FOCAL (programming Language) - Efficiency

Efficiency

FOCAL ran on very low-end PDP-8 systems, even systems with only 4K words of memory and lacking mass storage. The FOCAL interpreter was written in very tight assembly language and typically used only 3K 12-bit words, leaving a somewhat limiting 1K words to hold the user program, and variables.

If the system was upgraded by adding one or more extra 4K banks of memory, FOCAL could use that extra memory, either for a single user, or split the extra memory across several time-sharing users. FOCAL made extensive use of interrupt-driven terminal I/O, so it could keep four teleprinters busily whirring with nary a pause.

Memory space was too precious for storing textual error messages, so FOCAL used a clever work-around: error messages instead displayed the start address of the error-managing routine as a floating-point number. For example, in the FOCAL-69 implementation the division by zero error was managed by code starting at memory address octal 4333; division by zero at a program line numbered 01.10 produced the error message ?28.73 @ 01.10, where 28.73 represents memory page 28 plus an offset of 73 words. Most FOCAL sites had an "error number to error message" listing taped up near the terminals.

Comparisons between FOCAL and BASIC were inevitable since both languages were common on smallish computers of the same era. FOCAL lacked inherent support for strings as data elements which could be assigned to variables. This is generally thought to be a serious deficiency as compared to the string capabilities in most BASICs. This deficiency, while serious, was not as utterly crippling as it might sound. A surprising amount of string usage in FOCAL programs is devoted to formatting user output. Since FOCAL output was character-stream-oriented, outputting two strings sequentially could sometimes substitute for concatenating them, and procedural tools could be written for performing complex formatted output.

A limited amount of string input could be done, so a program could ask simple Yes/No questions, but this was really a kludge. For example, if you typed "HELLO" at an input statement, FOCAL would convert the H to "8", then interpret the "E" as starting an exponent, then it would try to compute "8" to the "LLO" power, which would take several seconds of CPU time and result in a value of 0.76593020E+103, not a particularly helpful response.

It is generally agreed that FOCAL was more efficient in its use of resources than comparable BASIC systems. On a typical machine of the day (often with 6 to 24 kilobytes of core memory), FOCAL could handle larger and more complex programming tasks than BASIC.

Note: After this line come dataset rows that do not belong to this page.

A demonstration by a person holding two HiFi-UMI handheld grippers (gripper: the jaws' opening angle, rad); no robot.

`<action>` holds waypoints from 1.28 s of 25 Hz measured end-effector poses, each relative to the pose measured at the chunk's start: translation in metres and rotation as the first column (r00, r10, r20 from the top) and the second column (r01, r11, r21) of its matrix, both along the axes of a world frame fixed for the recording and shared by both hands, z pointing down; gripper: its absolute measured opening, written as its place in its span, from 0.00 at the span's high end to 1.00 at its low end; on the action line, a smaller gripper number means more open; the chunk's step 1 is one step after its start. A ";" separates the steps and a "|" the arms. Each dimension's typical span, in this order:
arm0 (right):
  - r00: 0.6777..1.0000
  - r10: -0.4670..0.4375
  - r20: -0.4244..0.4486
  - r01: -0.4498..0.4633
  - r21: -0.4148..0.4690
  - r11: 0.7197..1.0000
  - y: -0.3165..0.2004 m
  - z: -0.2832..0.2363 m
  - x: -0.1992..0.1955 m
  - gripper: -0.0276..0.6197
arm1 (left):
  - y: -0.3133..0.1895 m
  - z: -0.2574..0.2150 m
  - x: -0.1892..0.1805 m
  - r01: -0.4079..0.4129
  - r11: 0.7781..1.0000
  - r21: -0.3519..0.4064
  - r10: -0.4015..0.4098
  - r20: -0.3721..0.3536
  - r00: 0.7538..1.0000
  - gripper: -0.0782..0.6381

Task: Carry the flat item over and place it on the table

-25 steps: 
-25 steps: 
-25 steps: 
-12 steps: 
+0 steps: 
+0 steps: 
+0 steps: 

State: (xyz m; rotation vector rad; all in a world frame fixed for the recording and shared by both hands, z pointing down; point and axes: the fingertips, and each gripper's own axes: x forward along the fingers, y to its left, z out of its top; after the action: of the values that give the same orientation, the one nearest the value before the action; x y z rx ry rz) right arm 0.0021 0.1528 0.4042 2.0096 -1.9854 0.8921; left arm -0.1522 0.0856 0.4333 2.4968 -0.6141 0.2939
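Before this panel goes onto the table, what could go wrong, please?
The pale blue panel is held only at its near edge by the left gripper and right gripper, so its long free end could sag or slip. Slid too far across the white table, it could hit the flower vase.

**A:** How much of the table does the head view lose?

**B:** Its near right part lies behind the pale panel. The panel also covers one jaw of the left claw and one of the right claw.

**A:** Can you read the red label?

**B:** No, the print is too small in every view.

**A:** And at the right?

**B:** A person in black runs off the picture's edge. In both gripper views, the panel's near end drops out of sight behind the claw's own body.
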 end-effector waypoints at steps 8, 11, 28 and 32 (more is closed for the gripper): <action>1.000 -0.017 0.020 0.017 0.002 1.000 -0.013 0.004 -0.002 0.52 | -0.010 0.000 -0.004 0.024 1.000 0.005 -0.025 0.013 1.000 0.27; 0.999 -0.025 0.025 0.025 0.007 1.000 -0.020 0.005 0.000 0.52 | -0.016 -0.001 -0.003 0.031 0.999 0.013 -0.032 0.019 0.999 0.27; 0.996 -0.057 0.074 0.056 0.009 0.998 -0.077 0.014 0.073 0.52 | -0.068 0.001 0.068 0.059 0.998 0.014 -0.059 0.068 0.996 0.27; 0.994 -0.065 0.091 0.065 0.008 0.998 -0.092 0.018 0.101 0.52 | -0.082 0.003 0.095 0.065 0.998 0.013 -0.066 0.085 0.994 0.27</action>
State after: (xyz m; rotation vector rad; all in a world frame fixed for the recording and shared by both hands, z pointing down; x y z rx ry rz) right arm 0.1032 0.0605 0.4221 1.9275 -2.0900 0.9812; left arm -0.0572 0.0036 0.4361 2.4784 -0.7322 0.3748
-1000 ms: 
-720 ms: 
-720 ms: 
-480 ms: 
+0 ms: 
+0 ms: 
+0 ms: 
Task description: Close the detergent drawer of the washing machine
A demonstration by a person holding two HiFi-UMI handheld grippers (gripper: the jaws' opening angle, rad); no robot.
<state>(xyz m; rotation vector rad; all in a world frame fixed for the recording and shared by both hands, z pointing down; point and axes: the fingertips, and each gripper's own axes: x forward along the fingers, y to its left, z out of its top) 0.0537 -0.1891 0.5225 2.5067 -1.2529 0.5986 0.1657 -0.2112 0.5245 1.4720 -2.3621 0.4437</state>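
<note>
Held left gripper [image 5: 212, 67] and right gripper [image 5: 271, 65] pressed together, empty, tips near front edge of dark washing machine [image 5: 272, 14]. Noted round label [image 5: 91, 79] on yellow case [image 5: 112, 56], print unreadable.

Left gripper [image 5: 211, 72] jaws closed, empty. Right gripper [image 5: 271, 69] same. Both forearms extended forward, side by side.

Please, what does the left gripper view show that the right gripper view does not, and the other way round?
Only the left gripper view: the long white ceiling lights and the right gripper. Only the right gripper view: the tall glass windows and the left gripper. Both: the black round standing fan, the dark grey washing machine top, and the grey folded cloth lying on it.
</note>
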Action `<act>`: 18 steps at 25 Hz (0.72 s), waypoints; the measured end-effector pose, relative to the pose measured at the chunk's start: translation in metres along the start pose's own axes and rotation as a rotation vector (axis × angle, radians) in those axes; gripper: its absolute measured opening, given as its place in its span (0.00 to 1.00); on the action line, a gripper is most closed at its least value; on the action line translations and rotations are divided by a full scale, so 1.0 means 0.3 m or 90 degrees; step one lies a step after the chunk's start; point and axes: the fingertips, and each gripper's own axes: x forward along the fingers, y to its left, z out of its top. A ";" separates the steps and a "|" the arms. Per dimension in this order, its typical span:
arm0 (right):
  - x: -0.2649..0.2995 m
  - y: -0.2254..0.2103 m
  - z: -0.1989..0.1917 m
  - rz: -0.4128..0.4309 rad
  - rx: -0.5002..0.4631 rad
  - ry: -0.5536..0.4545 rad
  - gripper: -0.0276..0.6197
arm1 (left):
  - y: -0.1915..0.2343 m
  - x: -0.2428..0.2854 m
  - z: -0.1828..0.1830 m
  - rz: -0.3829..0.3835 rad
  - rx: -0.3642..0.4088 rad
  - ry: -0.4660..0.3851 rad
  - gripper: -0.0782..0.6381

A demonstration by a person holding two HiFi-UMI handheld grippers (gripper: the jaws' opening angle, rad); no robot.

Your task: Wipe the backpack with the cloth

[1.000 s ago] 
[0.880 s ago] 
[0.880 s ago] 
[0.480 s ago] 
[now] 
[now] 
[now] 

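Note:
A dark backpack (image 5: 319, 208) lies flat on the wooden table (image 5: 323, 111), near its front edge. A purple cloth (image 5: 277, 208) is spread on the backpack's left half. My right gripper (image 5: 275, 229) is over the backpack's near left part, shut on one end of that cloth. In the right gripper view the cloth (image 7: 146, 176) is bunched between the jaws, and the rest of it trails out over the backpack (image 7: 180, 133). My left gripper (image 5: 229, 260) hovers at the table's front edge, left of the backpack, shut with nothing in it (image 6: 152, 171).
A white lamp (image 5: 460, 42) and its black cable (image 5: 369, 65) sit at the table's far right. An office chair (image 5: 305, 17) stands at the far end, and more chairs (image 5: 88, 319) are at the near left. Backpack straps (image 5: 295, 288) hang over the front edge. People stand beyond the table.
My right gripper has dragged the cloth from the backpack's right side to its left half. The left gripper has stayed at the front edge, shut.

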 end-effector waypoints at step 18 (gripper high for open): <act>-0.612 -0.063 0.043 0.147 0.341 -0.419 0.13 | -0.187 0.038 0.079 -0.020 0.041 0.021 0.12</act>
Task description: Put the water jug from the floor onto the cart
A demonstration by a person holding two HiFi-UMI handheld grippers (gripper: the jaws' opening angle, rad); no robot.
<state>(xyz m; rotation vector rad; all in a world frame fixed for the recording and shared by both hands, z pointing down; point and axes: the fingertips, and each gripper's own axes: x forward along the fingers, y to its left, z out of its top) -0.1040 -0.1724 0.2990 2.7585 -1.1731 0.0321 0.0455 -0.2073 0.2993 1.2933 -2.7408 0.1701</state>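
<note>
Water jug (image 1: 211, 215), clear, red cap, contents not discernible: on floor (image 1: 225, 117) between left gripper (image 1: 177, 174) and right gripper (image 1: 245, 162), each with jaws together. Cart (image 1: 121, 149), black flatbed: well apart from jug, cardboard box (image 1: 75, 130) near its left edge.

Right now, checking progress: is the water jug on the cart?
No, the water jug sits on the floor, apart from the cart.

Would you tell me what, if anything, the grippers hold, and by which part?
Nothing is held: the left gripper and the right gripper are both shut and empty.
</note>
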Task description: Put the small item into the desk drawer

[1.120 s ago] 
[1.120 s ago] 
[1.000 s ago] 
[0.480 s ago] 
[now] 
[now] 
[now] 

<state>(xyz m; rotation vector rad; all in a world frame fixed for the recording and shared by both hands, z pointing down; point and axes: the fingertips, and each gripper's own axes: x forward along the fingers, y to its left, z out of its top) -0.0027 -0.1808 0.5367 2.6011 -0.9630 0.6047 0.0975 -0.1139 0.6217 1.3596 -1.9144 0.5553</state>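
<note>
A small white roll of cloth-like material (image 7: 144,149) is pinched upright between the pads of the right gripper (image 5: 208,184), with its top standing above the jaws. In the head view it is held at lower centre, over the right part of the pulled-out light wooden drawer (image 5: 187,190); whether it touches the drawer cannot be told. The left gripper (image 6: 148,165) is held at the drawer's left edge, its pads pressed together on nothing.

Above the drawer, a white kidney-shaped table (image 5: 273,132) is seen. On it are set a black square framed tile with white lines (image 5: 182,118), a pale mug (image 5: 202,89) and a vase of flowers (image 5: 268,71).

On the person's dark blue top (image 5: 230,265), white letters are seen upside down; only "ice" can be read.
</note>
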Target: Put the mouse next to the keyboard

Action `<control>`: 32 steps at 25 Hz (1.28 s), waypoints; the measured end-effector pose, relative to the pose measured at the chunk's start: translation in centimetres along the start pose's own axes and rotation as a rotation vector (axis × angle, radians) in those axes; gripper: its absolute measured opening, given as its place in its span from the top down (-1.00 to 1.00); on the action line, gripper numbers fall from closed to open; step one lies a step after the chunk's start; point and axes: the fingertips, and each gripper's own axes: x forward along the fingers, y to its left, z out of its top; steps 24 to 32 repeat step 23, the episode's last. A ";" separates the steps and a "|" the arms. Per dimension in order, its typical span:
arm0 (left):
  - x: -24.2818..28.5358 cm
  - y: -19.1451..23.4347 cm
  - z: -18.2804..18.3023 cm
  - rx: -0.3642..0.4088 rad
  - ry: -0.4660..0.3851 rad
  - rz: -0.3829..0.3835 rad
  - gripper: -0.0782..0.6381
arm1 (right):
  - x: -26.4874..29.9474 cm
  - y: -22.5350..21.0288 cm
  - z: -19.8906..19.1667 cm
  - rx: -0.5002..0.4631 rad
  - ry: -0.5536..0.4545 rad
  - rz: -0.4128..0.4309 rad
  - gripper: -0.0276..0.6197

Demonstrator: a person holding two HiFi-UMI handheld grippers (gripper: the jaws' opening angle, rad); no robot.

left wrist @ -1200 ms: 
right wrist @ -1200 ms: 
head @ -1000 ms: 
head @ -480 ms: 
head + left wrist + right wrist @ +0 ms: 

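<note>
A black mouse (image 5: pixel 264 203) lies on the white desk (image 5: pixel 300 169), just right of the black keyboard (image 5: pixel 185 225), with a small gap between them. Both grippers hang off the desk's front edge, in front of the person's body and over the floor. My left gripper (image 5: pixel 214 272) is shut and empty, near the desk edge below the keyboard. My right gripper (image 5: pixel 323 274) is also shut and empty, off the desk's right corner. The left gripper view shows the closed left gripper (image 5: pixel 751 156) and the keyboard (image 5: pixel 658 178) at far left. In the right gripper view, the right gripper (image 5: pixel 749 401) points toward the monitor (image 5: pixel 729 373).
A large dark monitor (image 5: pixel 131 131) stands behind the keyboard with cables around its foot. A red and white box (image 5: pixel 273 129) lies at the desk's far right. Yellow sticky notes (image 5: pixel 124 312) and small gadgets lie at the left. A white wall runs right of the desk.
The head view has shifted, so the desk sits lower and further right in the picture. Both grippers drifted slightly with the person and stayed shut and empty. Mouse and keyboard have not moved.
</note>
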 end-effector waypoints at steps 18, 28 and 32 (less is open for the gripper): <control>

FOCAL's PDP-8 implementation used a floating point representation that represented numbers as four 12-bit words, with thirty-six bits of mantissa and twelve bits of exponent. This allowed for both significantly higher precision and a significantly wider range of values than most other low-end programming systems, and made it a reasonable choice for serious numerical work. This high precision, and good choices for default decimal output formatting, meant that difficulties with binary-to-decimal rounding were not evident to beginning users.